Gene-assisted selection using a pedigree dissection approach to identify Yr genes in wheat breeding materials

Yellow rust is the most dangerous of the wheat rusts worldwide. Disease management involves breeding and fungicide application, with the former being more cost effective and environmentally acceptable. Despite the release of numerous yellow rust resistant cultivars in many countries, new aggressive strains inevitably overcome the resistances in a zigzag or ‘boom and bust’manner. For example, Chamran (Attila-50-Y), released in 1997 in Iran, immediately became the most popular cultivar nationally. In 2012-2013, a new aggressive Pst strain overcame the resistance in Chamran as well as Vee/Nac (an early maturity line suitable for the wheat-maize cropping system) in Khuzestan, a major wheat-producing region in the southwest of the country. Evaluations of wheat germplasm at the Safiabad Agricultural Research Center (North Khuzestan) identified 17 completely or partially resistant lines. Pedigree analyses of resistant lines identified Batavia, Genaro 81, Opata, Pastor, Trap and Yaco as possible sources of resistance. Genotype information of these cultivars obtained from the http://wheatpedigree.net/ database indicated the presence of Yr33, Yr30+Yr18 and Yr31 in Batavia, Opata and Pastor, respectively. Genaro 81, Trap and Yaco carry Yr18. Currently, F2 populations of 34 crosses of 17 resistant lines to locally adapted cultivars Chamran and Vee/Nac are undergoing field selection in a nursery inoculated with the 2012-2013 aggressive race. The progenies of selected plants will undergo further testing and selected homozygous F3 lines will be genotyped for markers associated with Yr18 (Xgwm295-7D), Yr30 (flanking markers Xgwm533.1 - Xgwm493-3B), Yr31 (Xgwm630/Xgwm374-2B (Lr13/Lr23)) and Yr33 (flanking markers Xgwm111 - Xgwm437-7D).

Primary Author: Ghaffary, Safiabad Agricultural Research Center, Iran

Keywords: stripe rust, resistance, gene assisted selection

Response of durum wheat genotypes to rust in preliminary and regular yield trials

Wheat is the most important cereal crop in Pakistan because it contributes major portions of daily calorie intake. Rust is an increasing threat to wheat production and ultimately food security in Asian countries. The purpose of the present study is to identify the suitable wheat lines that could significantly resist rust pathogen without compromising yield. 60 durum wheat lines, entered in preliminary and regular yield trials, were tested for various morphological and physiological traits along with adult plant disease reaction under natural rust infestation. Results indicated that there was higher incidence of yellow rust as compared to leaf rust as ten genotypes were susceptible to leaf rust. Whereas seven lines were moderately susceptible, 14 were moderately resistant and two were completely susceptible to yellow rust. These findings suggested that future breeding program should be directed towards the developments of resistant cultivars that could resist variable strains of rust pathogen under changing climatic conditions.
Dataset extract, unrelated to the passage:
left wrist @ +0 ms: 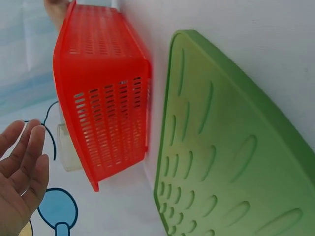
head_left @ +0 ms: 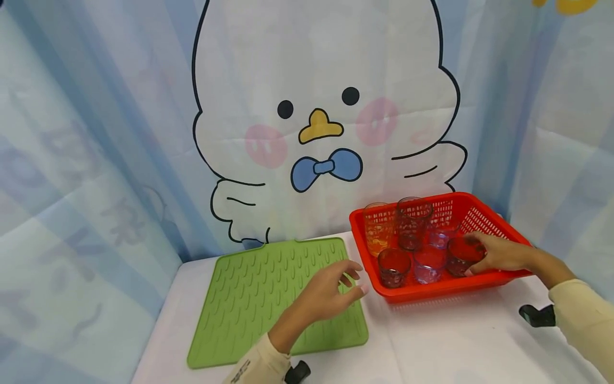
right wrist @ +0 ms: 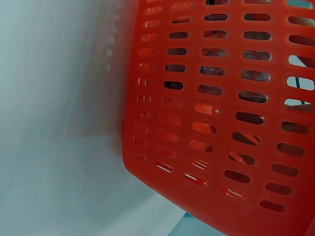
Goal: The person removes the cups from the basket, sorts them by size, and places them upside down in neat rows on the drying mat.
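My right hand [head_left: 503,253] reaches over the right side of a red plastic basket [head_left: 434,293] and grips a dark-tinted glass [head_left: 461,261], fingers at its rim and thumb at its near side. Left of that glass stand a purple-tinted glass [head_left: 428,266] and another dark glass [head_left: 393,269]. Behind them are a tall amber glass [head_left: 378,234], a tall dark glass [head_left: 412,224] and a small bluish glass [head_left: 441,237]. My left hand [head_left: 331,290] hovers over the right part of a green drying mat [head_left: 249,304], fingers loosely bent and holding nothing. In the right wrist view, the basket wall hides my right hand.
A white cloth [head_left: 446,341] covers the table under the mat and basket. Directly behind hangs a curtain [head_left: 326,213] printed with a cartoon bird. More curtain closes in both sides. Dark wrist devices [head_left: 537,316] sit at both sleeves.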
Primary Author: Ghafoor, Wheat Research Institute, Ayub Agricultural Rsearch Institute Faisalabad

Keywords: durum wheat

Building upon past successes for a continued impact on production and food security through breeding high yielding climate change resilient durum wheat varieties

Meeting food security challenges is a high priority in many developing countries. North African countries are among those with the highest per capita wheat consumption in the world and chronic grain deficits. Climate change scenarios predict decrease of rainfall and increase of temperature with negative impact on crop production and hence food security. Along with adoption of modern technologies, breeding higher yielding and more climate change resilient wheat varieties is widely seen as a tool that can sustain past yield gains and food production increases. Durum wheat production in Tunisia greatly benefited from the green revolution ingredients. Continued breeding lead to replacement of the early semi dwarf varieties with higher yielding, better disease resistant and more drought tolerant ones that have positively impacted yield at farmer and national level. Monitoring gains from increased yield potential and resistance to the most damaging foliar diseases, mainly septoria leaf blotch, leaf rust and stripe rust, showed that grain yield of recently released varieties is up to four times that of the tall late maturing landraces grown before the 1970's and up to 2.5 times that of varieties of the early years of the green revolution. Chlorophyll content, green leaf duration, deeper root development from diverse donors including wild wheat relatives and grain yield are being integrated in the breeding program for the selection of more drought and heat stress tolerant durum cultivars

Primary Author: Gharbi, National Institute of Agriculture Research, Tunisia

Keywords: durum wheat

Accelerated Cloning and Characterization of Adult Plant Resistance Genes in Wheat

Adult Plant Resistance (APR) genes are broad-spectrum, partial-resistance genes that have the potential to contribute to sustainable control of wheat rust diseases. However, their isolation and characterization are complicated by the lack of precise molecular markers required for their identification, and therefore their use in plant breeding programs has been limited. Recent developments including the falling cost of sequencing and the increasing use of sequence capture methods to reduce genome complexity have enabled previously intractable methods such as mutational genomics to clone genes in wheat. Despite their increasing ease of use, many of these approaches require prior knowledge of the gene space and, in some cases, the gene family of the target gene to be cloned. As the APRs cloned so far do not belong to any common gene family, it is not possible to use general features of these identified APRs to conduct biased searches for novel APRs. This project aims to use an unbiased gene isolation technique called MutChromSeq, which combines chromosome flow-sorting and mutational genomics, and is independent of fine mapping, to rapidly clone the recently discovered APR gene Lr68 (Leaf Rust 68). Cloning APRs allows breeders to trace genes cheaply and quickly using gene-specific markers, enabling them to build effective and durable resistance gene pyramids. It also allows us to elucidate any common mechanism of action they have, helping researchers and breeders understand better the basis of their durable resistance. At the same time, the generation time of wheat has become one of the major limiting factors for the response time of breeders to rust epidemics. Thus, this project also aims to combine marker-assisted selection with accelerated generation advancement ('speed breeding') for rapid germplasm structuring and field performance evaluation.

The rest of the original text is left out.